Work to be completed
Nothing but the text of the listing, repeated exactly, belongs in the answer; leave the images out.
[Opening Material provided section]
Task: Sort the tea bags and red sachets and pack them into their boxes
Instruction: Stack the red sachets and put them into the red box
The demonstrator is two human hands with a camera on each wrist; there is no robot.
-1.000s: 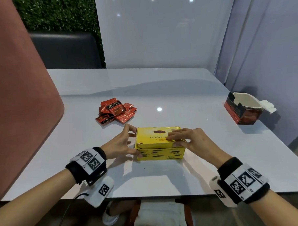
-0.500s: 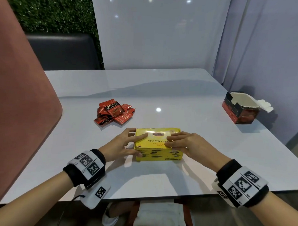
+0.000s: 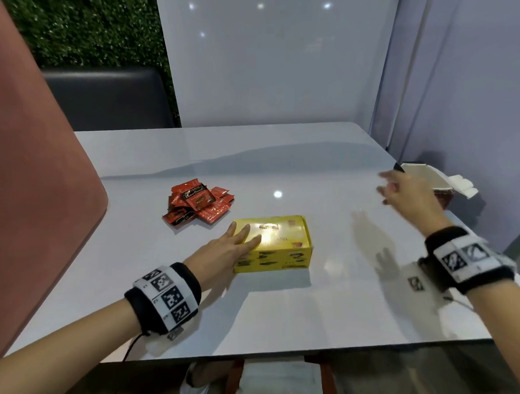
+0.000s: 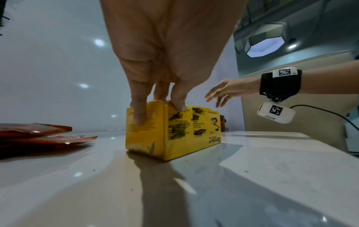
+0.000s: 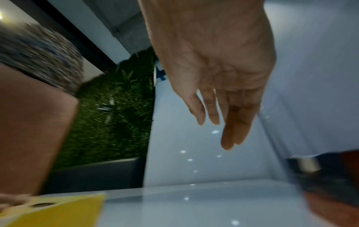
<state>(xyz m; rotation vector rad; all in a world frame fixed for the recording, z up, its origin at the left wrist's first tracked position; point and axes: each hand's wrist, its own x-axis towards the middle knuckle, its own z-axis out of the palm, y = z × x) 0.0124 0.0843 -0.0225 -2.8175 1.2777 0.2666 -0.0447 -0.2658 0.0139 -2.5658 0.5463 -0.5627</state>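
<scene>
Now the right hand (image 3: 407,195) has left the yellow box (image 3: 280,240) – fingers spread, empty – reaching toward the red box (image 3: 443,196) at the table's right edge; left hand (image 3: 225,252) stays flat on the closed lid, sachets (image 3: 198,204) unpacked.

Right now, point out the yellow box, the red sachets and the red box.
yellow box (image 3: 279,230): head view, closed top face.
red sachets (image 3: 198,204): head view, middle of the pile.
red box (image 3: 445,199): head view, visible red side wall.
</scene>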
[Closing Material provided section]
The completed task
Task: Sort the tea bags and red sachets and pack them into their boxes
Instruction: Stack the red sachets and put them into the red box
The demonstrator is two human hands with a camera on each wrist; there is no robot.
-1.000s: 
-0.500s: 
+0.000s: 
+0.000s: 
+0.000s: 
<state>(xyz m; rotation vector rad; all in a world frame fixed for the recording, z up, its origin at the left wrist's first tracked position; point and axes: each hand's wrist, its own x-axis towards the middle knuckle, its own z-axis out of the palm, y = z × x) 0.0124 0.0843 -0.0225 -2.8175 1.2777 0.2666 -0.0447 -0.2658 0.0139 -2.5658 0.5463 -0.5627</state>
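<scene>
Now the right hand (image 3: 407,195) has left the yellow box (image 3: 280,240) – fingers spread, empty – reaching toward the red box (image 3: 443,196) at the table's right edge; left hand (image 3: 225,252) stays flat on the closed lid, sachets (image 3: 198,204) unpacked.

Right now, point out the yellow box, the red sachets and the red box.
yellow box (image 3: 279,230): head view, closed top face.
red sachets (image 3: 198,204): head view, middle of the pile.
red box (image 3: 445,199): head view, visible red side wall.
</scene>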

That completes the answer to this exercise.